Она вновь откинулась на подушки и тут же уснула. И проспала всю ночь спокойно и без снов. Утром проснулась бодрая, лишь с несколько повышенной температурой, как когда-то, до начала болезни, и преисполненная жаждой деятельности. Первым делом она велела призвать нотариуса, денег на это не пожалела, привратнице было позволено взять фиакр. Создавалось впечатление, будто госпожа Мацнер готовится к смерти с таким же энтузиазмом, как другие люди — к свадьбе или крестинам. Она распорядилась подать себе синий ночной чепец и ночную кофту с бледно-голубой оторочкой. В таком виде она приняла нотариуса.
Сначала она спросила у него, что может случиться с деньгами, находящимися в банке покойного Эфрусси, и нотариус успокоил ее: никакой опасности. Деньги в целости и сохранности. Тогда госпожа Мацнер, верная обету, принесенному прошлой ночью, потребовала, чтобы нотариус составил завещание под ее диктовку. Нотариус сделал предварительные пометки на листе бумаги, вынул чернила и перо из кожаной сумки и сел за стол. Первым делом он своим медленным, осторожным, каллиграфическим почерком написал стандартную преамбулу завещания. Дойдя до цифр, он повернулся к госпоже Мацнер и спросил у нее:
— А вам известны подлинные размеры вашего состояния?
Этого она не знала.
— Если говорить точно, — и нотариус еще раз пролистал бумаги, — тридцать две тысячи гульденов и восемьдесят пять крейцеров. Тысячу гульденов вы сняли у Эфрусси две недели назад.
— Сколько? — переспросила госпожа Мацнер.

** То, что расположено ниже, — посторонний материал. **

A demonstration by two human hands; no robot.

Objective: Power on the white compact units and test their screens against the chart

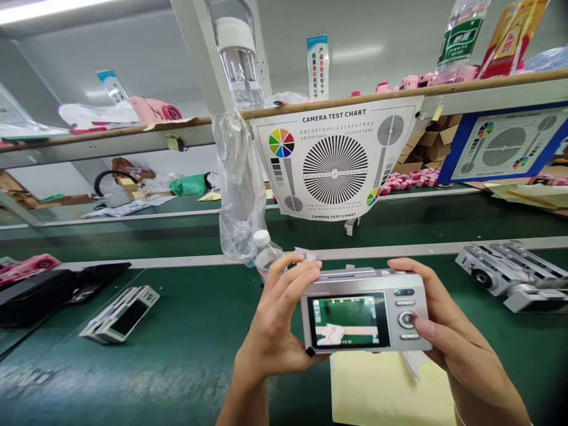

— Тридцать две тысячи, восемьдесят пять, — повторил нотариус.
Такая куча денег — а ей приходится умирать! Да почему она вообще заболела? И не была ли вся эта болезнь страшным сном? Доктора… да что они понимают, эти доктора! Может, и не болезнь это вовсе, а всего лишь приступ испуга после скоропостижной смерти Эфрусси? Кто сказал, что она вообще должна умереть? Где это написано? А если она проживет еще двадцать лет или, хотя бы, десять — разве не хватит времени составить завещание?
— Вы уверены, господин нотариус? — спросила она.
— Совершенно уверен.
Она откинулась на подушки и впала в глубокую, очень глубокую задумчивость, тогда как нотариус ждал решения, терпеливо держа перо наготове — всего в сантиметре от листа гербовой бумаги.
Наконец она решилась. Выпрямившись, она сказала не без смущения:
— Если так, я хотела бы завещать только ту тысячу гульденов, которая имеется наличными у меня здесь, дома. Если понадобится, я впоследствии попрошу пригласить вас еще раз. На три части, господин нотариус, как сказано, на три части! Триста — бедным, триста — церкви, триста — Мицци Шинагль. А еще сто останутся на всякого рода издержки.
Произнеся это, она и сама не знала, о каких «издержках» речь, она заговорила о них просто так. Ей казалось, что упоминание о всякого рода издержках должно свидетельствовать об известной широте натуры.